Practice/Netflix/Design a Scheduler System
Design a Scheduler System
System DesignMust
Problem Statement
Build a distributed system that enables applications to register tasks for execution at a future time and guarantees those tasks execute reliably when their scheduled time arrives. Your service must handle both one-time scheduled tasks (run a report at 3pm tomorrow) and recurring tasks (charge subscriptions every month). Applications should be able to create, update, cancel, and query the status of scheduled tasks. The system must support millions of concurrent scheduled tasks, with peak execution loads of hundreds of thousands of tasks per minute during common scheduling windows like midnight UTC or the top of each hour.
Your design should handle clock skew across distributed nodes, prevent duplicate execution when components fail and restart, support configurable retry policies for failed tasks, and ensure tasks are not lost even during partial system outages. Consider how tasks transition through the lifecycle: created and stored for the future, promoted to a ready-to-execute state when their time arrives, claimed by a worker, executed, and finally marked complete or retried on failure.
Key Requirements
Functional
- Task Registration -- Applications must be able to schedule tasks with a specific execution time, payload data, and callback information (webhook URL or message queue destination)

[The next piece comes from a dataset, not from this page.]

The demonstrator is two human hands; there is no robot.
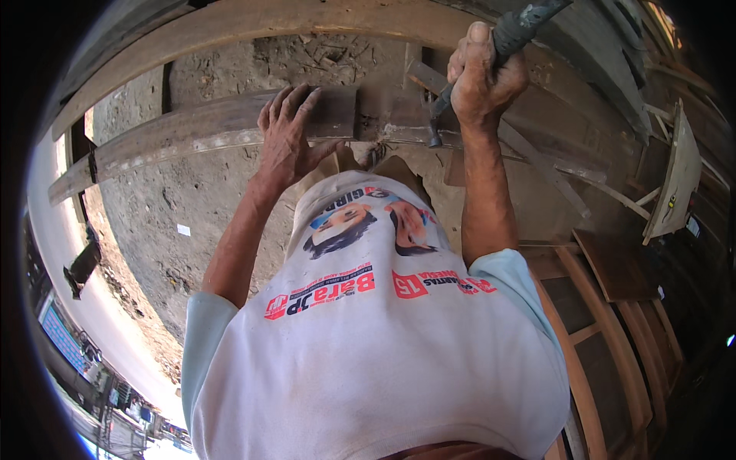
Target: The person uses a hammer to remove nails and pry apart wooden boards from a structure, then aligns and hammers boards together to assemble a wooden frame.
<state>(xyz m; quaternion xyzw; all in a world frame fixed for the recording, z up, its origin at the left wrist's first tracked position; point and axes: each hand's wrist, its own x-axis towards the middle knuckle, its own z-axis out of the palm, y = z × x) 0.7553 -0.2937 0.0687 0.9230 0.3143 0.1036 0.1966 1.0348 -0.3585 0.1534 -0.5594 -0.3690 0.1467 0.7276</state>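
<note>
My left hand (290, 130) lies across a dark wooden plank (184, 132). Its fingers reach to the far edge, and its thumb presses along the near edge, close to the plank's squared right end. My right hand (488, 80) is closed around the dark, wrapped handle of a hammer (529, 23). The handle slants from the upper right down past my fist. The metal head hangs over a second timber piece (406, 115) to the right of the plank's end; whether it touches is unclear.
A long wooden beam (307, 19) crosses the far side. Thin wood strips (544, 169) lie at the right, near a pale board (676, 172). Framed wooden panels (598, 330) stand at the lower right. Rough ground (184, 199) with debris lies below the plank.
</note>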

- Recurring Schedules -- Support cron-like recurring tasks that execute on a repeating schedule (every hour, daily at 2am, monthly on the 15th, etc.)
- Task Management -- Allow clients to query task status, update scheduled times before execution, and cancel pending tasks
- Execution Guarantees -- Ensure each task executes at least once after its scheduled time, with configurable retry behavior for failures
- Result Tracking -- Record execution outcomes (success, failure, retry count) and make this history queryable by clients
Non-Functional
- Scalability -- Handle 100 million scheduled tasks in the system at any time, with 500,000 tasks executing per minute during peak windows
- Reliability -- Tolerate multiple node failures and availability zone outages without losing scheduled tasks or creating duplicates
- Latency -- Execute tasks within 30 seconds of their scheduled time under normal load (p99); task registration and cancellation should complete in under 100ms
- Consistency -- Guarantee exactly-once semantics for task execution from the client's perspective (at-most-once delivery with idempotency support)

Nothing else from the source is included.